Croatian engineers [Slaven Damjanovic] and [Marko Čalić] have developed a wireless system for farmers to monitor plant conditions and weather along their agricultural fields. The system uses an RFM95W module for LoRa communication, and devices are designed to be plug-and-play, battery-powered, and have long-range communication (up to 10km from the gateway).
It uses an ATMega328 microprocessor, and includes sensors for measuring soil moisture (FC28 sensor), leaf moisture (FC37 sensor), pressure (BME280 sensor), and air temperature and humidity (DHT22 or SHT71 sensor). The data is sent to a multichannel The Things Network gateway that forwards the information to an external database, which then displays the data through a series of graphs and tables.

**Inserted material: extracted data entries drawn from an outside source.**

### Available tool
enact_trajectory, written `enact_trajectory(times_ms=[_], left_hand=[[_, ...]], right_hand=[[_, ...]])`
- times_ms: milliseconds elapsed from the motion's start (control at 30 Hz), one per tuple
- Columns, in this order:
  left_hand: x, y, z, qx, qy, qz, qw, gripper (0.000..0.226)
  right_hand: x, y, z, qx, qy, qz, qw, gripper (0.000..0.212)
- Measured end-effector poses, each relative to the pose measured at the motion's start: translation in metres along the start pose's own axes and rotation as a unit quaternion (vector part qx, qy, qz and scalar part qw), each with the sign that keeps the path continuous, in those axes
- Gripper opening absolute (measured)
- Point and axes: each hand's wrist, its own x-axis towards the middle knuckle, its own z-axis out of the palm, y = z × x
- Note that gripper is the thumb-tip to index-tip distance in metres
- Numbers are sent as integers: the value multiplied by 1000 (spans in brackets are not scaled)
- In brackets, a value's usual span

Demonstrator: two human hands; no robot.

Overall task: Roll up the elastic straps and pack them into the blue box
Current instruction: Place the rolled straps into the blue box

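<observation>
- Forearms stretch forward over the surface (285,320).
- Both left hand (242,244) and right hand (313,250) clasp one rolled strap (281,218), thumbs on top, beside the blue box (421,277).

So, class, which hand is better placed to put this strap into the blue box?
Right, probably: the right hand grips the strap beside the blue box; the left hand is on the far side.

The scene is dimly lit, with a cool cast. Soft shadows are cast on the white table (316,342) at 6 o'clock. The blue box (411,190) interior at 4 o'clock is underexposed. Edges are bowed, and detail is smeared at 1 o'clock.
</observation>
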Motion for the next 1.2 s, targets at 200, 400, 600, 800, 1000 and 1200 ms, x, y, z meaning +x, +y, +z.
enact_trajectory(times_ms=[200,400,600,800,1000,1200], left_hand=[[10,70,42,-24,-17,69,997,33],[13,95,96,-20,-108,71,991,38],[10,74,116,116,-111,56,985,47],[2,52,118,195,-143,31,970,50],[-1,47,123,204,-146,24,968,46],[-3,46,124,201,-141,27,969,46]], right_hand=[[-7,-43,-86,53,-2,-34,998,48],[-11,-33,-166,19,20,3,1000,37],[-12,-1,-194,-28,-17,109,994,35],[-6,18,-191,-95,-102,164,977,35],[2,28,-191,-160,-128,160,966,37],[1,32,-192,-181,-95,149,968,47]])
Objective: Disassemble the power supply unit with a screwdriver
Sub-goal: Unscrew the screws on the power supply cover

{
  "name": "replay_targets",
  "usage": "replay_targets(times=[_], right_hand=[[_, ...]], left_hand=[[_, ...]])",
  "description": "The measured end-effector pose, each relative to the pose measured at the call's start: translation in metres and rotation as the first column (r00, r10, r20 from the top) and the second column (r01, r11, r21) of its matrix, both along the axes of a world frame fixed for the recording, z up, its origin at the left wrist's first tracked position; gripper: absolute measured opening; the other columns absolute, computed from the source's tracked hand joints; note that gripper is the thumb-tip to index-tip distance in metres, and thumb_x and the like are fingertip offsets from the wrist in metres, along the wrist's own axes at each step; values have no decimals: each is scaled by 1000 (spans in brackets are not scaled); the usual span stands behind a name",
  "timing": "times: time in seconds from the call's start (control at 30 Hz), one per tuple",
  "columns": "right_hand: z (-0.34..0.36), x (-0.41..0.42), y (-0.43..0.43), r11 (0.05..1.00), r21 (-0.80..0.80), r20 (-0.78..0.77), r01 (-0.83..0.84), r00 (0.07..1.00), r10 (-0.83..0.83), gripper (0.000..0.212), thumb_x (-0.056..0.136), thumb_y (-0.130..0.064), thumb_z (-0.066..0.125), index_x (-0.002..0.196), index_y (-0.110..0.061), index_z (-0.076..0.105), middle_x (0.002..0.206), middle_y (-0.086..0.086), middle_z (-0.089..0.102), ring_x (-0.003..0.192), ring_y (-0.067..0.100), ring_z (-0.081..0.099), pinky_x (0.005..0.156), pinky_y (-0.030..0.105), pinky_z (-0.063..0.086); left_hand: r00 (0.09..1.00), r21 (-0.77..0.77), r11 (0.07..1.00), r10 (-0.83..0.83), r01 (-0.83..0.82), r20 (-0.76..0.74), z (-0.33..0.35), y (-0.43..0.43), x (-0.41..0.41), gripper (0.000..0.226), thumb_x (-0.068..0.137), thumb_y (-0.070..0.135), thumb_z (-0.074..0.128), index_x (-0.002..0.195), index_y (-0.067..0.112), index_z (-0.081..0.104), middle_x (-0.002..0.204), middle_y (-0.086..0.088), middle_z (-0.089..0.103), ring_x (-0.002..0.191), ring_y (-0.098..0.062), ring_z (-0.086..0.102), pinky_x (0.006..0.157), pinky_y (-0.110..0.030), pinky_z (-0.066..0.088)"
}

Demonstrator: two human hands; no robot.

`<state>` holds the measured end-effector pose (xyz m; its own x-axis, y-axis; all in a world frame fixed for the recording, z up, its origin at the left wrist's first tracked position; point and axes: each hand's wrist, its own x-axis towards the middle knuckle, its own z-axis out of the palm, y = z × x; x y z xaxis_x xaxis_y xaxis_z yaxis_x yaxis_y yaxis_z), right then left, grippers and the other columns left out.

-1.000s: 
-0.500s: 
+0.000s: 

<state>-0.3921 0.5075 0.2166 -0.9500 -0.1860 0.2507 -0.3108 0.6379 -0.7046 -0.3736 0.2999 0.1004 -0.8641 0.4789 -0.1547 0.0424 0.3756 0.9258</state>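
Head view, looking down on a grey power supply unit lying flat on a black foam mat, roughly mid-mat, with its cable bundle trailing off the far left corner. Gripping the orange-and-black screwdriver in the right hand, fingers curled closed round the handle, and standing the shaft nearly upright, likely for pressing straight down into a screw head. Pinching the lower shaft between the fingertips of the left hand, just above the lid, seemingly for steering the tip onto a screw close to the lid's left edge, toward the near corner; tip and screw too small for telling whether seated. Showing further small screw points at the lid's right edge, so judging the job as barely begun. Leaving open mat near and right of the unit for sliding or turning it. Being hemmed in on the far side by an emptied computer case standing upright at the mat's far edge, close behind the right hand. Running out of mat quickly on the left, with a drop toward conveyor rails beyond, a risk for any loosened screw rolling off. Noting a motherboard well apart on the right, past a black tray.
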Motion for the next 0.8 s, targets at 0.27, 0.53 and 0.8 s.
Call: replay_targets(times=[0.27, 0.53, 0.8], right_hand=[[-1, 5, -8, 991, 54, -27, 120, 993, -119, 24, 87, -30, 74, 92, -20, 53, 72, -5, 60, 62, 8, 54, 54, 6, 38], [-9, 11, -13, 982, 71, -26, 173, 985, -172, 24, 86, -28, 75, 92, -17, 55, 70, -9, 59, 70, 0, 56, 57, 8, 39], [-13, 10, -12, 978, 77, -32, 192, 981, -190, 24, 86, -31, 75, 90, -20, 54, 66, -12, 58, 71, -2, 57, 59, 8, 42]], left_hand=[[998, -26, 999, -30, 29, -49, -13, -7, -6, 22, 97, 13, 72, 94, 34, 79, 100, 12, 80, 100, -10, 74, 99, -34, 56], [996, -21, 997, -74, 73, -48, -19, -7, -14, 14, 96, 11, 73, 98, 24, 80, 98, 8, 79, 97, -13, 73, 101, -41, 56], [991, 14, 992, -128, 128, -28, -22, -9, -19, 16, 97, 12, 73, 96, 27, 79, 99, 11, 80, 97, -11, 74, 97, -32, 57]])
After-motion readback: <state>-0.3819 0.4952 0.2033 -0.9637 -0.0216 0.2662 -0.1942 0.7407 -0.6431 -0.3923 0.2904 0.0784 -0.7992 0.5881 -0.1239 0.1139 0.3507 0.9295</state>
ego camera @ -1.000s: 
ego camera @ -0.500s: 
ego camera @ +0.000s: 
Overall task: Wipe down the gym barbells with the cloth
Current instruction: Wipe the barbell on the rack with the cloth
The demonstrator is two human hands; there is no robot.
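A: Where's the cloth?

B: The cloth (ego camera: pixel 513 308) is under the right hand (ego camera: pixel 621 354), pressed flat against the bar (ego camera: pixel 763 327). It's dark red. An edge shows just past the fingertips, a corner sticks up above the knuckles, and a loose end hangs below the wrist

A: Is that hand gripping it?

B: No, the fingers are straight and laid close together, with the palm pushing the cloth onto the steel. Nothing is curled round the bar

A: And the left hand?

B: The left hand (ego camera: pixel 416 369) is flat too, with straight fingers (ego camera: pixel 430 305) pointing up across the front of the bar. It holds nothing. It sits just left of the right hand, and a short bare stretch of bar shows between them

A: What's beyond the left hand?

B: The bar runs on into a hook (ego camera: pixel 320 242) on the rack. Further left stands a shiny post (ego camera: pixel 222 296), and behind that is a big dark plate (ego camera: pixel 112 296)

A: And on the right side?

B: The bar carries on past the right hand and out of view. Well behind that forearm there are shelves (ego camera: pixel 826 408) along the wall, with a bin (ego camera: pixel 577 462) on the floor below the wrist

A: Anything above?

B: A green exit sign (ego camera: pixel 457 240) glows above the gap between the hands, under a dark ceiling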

The software for sending messages to the gateway is based on the LoRa MAC in C (LMIC) and LowPower libraries and was developed by [ph2lb].
The purpose for the plastic enclosure to not only aesthetic, but it also protects the temperature and humidity sensors from direct exposure to sunlight and rain, which could affect the readings and create water leakage into the device. The custom 3D-printed enclosure is water-proof and works as a solar radiation shield to protect eAgrar from direct and reflected solar radiation.
The goal of the project has been to help fight against climate change, which has had a negative effect on agricultural production due to weather shocks and a lack of predictability in information from fields. Farmers have had to rely on using pesticides and chemical agents to prevent the development of diseases, which in turn pollutes the environment. The team hopes that eAgrar will provide more information to predict the appearance of disease and help farmers reduce costs, reduce damages to their plants, increase their yields, and increase the quality of their crops over time, all while using chemical agents less frequently and in smaller quantities.
The device uses a real-time clock (RTC) as a wakeup alarm and is powered by a 3.7V Li-Ion battery with a life of one year, although there is also a 5V boost converter for powering up to four 5V sensors. Their custom PCBs from JLCPCB have rust-resistant pads and vias, and remain high quality even at high temperatures.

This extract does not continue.